Hypothesis Testing

Hypothesis testing

In this notebook we will examine the hypothesis test. We will:

  1. Look at what a hypothesis test is.

  2. Perform a hypothesis test on the R ‘CO2’ dataset.

  3. Perform a better hypothesis test on the same dataset.

  4. Analyze the results of our hypothesis test to understand what it means.

This post will be targeted at relative beginners and I will be using certain vocabulary terms interchangably here to make concepts easier to understand.

What is a hypothesis test?

A hypothesis test is tool we can use to answer a question. Here is our question: We want to know whether or not cooling plants affects (increases or decreases) their CO2 absorbtion.
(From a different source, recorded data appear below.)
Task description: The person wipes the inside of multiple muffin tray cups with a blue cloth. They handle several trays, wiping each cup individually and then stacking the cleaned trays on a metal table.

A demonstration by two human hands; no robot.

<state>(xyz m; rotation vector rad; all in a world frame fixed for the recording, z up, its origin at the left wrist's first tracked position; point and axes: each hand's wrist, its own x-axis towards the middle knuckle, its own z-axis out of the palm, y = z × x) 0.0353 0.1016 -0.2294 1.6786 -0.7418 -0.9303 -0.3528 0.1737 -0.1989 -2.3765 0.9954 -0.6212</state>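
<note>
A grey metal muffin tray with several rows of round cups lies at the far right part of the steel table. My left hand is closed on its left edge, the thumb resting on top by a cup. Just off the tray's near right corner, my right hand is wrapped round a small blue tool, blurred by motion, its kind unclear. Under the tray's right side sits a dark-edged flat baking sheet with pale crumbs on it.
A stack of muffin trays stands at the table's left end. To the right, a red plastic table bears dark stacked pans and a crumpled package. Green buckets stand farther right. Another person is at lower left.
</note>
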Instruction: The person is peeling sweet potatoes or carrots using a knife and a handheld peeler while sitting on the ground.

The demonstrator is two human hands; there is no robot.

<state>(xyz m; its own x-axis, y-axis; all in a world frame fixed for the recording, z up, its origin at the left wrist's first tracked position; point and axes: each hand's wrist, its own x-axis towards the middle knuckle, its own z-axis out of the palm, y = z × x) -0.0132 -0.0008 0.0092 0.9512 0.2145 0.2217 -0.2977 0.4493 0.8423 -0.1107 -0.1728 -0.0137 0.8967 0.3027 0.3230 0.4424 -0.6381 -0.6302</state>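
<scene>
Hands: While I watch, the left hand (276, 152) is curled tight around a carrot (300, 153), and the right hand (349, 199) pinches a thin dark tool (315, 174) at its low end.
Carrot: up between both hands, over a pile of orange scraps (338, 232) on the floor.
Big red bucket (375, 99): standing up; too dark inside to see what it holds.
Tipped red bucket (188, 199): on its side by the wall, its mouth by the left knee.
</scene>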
In a hypothesis test we formulate two possible outcomes (answers to our question) as ‘hypotheses.’ The hypothesis test looks like:

Hypothesis 1: Chilling plants does not affect their CO2 absorbtion.

Hypothesis 2: Chilling plants does affect their CO2 absorbtion.

We will call Hypothesis 1 the ‘Null Hypothesis’ because this is the outcome where nothing or ‘null’ happens. We will call Hypothesis 2 the ‘Alternate Hypothesis’ this is the outcome that differs from the null hypothesis.

The dataset we will be using is the R ‘CO2’ dataset. In this dataset the CO2 (carbon dioxide) absorbtion of chilled plants and the CO2 absorbtion of non-chilled plants was measured. I have cleaned the data by removing the index; I suggest you use my data file. We will take this data and use a hypothesis test to determine if the CO2 absorbtion of plants in a ‘chilled’ environment differs from plants in a ‘non-chilled’ environment.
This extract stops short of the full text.